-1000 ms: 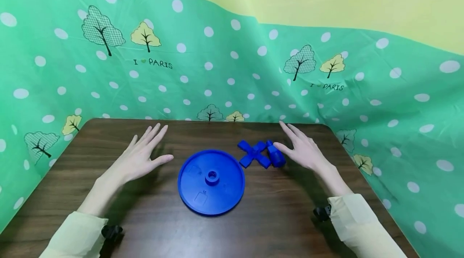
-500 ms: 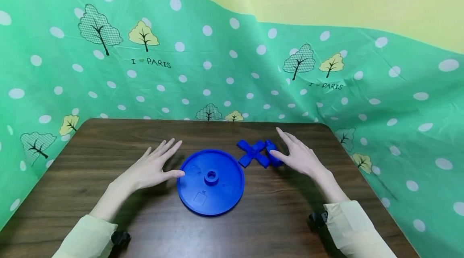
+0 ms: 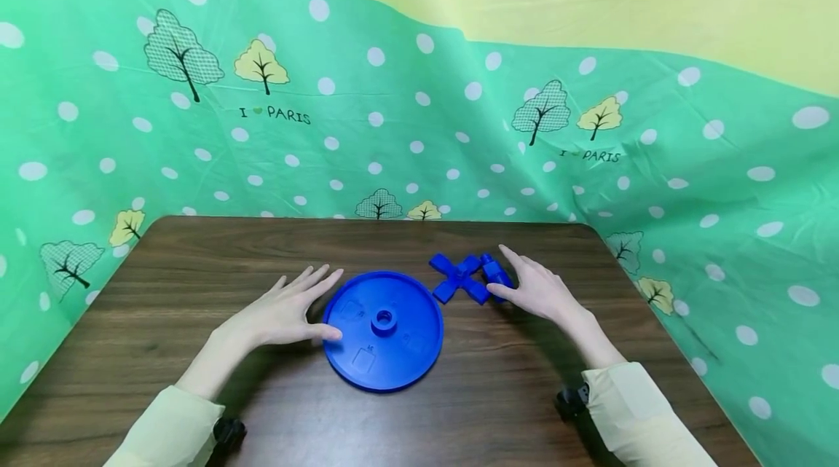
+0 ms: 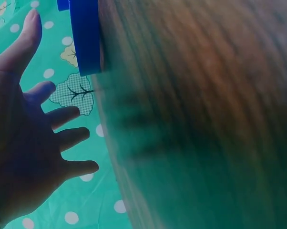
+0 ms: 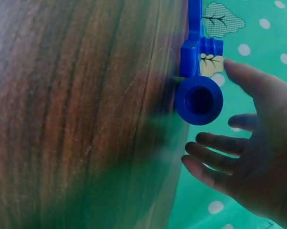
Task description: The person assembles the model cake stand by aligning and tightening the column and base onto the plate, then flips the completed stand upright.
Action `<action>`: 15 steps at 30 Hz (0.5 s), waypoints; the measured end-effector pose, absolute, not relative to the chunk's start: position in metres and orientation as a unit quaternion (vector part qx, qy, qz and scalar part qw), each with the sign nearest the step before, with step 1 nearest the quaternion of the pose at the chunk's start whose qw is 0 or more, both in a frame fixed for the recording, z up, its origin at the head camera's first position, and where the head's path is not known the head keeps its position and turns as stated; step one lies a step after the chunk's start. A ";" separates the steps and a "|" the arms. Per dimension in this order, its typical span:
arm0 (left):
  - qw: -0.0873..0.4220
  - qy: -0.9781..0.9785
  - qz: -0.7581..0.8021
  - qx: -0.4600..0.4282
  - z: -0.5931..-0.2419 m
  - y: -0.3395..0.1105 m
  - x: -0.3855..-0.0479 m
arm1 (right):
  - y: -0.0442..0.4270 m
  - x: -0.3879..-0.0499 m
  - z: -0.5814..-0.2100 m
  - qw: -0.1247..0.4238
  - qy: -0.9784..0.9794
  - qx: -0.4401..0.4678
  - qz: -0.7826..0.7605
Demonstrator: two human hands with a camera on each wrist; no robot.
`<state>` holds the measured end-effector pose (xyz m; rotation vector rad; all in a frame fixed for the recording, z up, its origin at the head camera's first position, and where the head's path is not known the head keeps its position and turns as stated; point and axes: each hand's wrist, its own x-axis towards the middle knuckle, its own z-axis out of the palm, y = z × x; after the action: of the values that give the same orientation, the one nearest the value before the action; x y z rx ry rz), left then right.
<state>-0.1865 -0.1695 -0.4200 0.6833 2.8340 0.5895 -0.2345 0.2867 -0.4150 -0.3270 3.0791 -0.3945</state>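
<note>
A round blue disc [image 3: 406, 350] with a raised central hub lies on the wooden table. My left hand [image 3: 282, 314] hovers at its left edge, fingers spread, the thumb over the rim; in the left wrist view this hand [image 4: 29, 129] holds nothing. Right of the disc lies a blue cross-shaped piece [image 3: 459, 279]. Beside it is a blue bottle-shaped piece [image 3: 493, 270], whose hollow round end [image 5: 184, 102] faces the right wrist view. My right hand [image 3: 540, 291] is at that piece's right side, thumb in front of it in the head view, fingers apart and not closed round it.
The brown wooden table [image 3: 511, 409] runs back to a green dotted cloth [image 3: 393, 110] with tree prints, hanging behind and at both sides. Black straps with small devices sit at both wrists, below light sleeves [image 3: 170, 427].
My left hand has moved right and nearer, from beside the disc to its left rim. My right hand has come slightly lower and left, towards the bottle-shaped piece. The blue pieces have stayed in place.
</note>
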 end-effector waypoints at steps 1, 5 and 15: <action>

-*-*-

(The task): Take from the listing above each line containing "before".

(Task result):
Action `<action>`: 15 steps at 30 Hz (0.5 s), waypoints; the measured end-effector pose, absolute, not relative to the chunk's start: position in metres and orientation as a unit quaternion (vector part qx, qy, qz and scalar part qw), each with the sign nearest the step before, with step 1 nearest the quaternion of the pose at the chunk's start whose qw is 0 or more, both in a frame fixed for the recording, z up, its origin at the head camera's first position, and where the head's path is not known the head keeps its position and turns as stated; step one lies a step after the chunk's start. A ";" separates the steps and a "|" the arms. Per dimension in this order, its typical span:
`<state>` holds the measured end-effector pose (xyz m; rotation vector rad; all in a frame fixed for the recording, z up, its origin at the head camera's first position, and where the head's path is not known the head keeps its position and turns as stated; point and axes: each hand's wrist, its own x-axis towards the middle knuckle, its own z-axis out of the palm, y = z × x; after the action: of the values that give the same orientation, the one nearest the value before the action; x y z rx ry rz), left then right.

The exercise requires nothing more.